We must develop more dynamic approaches that take into account the different contexts in which the data is used, and are flexible enough to adapt to our fast-changing world. This is the path being followed by ID³, a new multidisciplinary non-profit institution with close ties to MIT’s Media Lab which is attempting to develop architectural frameworks, open source software and educational content for the protection, sharing and monetization of sensitive data.
ID³ aims to create digital trust frameworks, which it defines as: “A combination of software mechanisms, contracts, and rules for defining, governing and enforcing the sharing and protection of information according to a common and independently verifiable standard of performance. Whenever possible, such governance mechanisms and contracts should be self-executing and self-correcting.”
Accountability and Enforcement: How can organizations be held accountable for protecting, securing and using personal data, in accordance with the rights and established permissions for the trusted flow of data?
The Rethinking Personal Data report observes that: “Trust is critical to the functioning of any sustainable, networked system. But trust is an ambiguous term open to many interpretations. As many observers have pointed out, trust is impossible without accountability from organizations that collect, secure and use personal data.”
Accountability requires pragmatic enforcement mechanisms to ensure two different kinds of actions: organizations must properly protect and secure the data under their control; and all stakeholders must use the data in accordance with the rights and permission established for its flow. The enforcement mechanisms for each are likely to be quite different. The first is more straightforward. All organizations have an obligation to protect and secure whatever data is under their control and prevent data breaches and misuse.
Much more complicated are the standards for accountability to ensure the proper use of the personal data. We need enforcement mechanisms that are as dynamic and context sensitive as the mechanisms needed to establish the rights and permissions in the first place. Ideally, the digital trust frameworks developed for defining and governing the use of the data should also include the needed verification and enforcement mechanisms.

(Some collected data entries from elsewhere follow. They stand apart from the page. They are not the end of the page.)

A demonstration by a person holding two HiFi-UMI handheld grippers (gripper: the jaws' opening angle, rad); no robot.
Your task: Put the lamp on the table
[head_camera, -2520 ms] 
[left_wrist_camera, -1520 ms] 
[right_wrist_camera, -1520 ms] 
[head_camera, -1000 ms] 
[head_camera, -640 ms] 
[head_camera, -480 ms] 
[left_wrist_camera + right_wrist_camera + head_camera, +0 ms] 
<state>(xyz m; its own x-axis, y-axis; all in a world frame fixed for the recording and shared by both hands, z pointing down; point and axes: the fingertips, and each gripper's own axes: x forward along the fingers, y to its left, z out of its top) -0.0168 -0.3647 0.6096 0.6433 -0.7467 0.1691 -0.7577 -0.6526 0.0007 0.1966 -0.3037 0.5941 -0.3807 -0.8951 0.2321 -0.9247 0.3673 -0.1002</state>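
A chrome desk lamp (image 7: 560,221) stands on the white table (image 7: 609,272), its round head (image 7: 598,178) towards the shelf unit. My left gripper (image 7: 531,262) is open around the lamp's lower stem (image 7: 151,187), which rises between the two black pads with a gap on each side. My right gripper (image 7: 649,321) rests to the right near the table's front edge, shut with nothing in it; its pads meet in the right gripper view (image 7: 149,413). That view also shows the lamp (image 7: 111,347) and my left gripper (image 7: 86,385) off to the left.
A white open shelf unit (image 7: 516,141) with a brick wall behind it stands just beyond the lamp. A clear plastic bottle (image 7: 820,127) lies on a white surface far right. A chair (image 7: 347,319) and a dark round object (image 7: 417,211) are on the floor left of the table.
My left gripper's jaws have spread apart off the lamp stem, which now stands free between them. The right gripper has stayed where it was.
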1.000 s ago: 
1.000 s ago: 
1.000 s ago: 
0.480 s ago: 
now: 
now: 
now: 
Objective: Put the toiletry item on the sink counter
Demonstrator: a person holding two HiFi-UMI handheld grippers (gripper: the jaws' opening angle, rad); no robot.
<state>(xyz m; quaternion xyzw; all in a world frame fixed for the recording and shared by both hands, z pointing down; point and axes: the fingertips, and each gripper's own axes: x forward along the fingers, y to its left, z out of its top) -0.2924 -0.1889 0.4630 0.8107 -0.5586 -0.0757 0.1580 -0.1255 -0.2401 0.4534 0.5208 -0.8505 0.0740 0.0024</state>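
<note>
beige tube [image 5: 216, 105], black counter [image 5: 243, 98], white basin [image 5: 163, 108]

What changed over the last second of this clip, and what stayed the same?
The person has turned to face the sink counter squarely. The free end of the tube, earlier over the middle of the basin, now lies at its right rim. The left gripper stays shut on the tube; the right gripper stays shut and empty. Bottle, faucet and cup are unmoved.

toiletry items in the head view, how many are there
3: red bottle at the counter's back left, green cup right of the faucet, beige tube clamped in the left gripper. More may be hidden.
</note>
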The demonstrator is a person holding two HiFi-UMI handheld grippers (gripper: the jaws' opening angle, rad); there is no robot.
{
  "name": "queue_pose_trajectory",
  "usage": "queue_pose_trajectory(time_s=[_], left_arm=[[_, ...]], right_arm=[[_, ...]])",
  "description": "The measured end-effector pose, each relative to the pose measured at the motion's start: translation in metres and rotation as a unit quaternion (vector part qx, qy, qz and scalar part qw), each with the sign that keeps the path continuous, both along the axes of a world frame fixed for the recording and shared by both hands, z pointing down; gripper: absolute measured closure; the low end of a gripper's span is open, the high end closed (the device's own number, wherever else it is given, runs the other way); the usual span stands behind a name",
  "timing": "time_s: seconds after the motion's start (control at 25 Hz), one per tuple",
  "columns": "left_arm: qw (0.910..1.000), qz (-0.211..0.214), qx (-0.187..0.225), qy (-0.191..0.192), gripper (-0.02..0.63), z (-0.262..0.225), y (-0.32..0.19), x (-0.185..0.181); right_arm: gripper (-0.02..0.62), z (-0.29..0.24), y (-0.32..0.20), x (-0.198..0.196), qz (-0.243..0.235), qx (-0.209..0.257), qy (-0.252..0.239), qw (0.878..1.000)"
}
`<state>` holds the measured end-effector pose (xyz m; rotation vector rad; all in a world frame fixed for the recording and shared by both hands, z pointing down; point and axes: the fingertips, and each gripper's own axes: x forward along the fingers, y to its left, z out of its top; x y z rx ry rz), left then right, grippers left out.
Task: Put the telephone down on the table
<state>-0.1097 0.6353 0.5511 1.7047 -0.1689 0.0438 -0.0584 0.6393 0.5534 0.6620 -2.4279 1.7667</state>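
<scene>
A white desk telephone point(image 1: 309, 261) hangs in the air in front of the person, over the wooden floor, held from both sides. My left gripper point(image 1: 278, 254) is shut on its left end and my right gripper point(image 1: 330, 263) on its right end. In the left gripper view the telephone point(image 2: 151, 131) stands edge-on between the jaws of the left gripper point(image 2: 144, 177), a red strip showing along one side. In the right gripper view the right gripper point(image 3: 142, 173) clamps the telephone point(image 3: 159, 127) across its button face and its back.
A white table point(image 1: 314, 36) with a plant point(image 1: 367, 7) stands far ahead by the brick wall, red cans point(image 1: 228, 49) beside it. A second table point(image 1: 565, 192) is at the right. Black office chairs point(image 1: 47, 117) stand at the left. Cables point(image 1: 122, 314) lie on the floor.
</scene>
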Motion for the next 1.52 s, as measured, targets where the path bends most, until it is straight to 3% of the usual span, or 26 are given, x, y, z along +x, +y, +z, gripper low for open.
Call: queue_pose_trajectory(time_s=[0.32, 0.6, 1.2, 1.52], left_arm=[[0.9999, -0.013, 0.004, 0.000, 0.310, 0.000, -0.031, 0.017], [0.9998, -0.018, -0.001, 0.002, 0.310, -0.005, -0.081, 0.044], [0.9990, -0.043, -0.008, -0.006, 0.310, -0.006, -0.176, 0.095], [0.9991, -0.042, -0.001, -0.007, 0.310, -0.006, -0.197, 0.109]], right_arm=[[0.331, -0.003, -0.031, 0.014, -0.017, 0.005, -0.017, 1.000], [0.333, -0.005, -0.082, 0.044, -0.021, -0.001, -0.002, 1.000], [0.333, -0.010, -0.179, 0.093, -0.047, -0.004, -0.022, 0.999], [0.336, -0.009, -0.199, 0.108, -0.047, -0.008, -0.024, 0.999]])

These are all new, challenging problems for which there are no easy answers. In its conclusions, the report recommends that all stakeholders “engage in a structured, robust dialogue to restore trust in the personal data ecosystem,” including the development of common principles and new models of governance. In addition, the report recommends the establishment of living labs where the various stakeholders can collaborate and learn together how to best develop and test comprehensive solutions to these highly complex and important problem.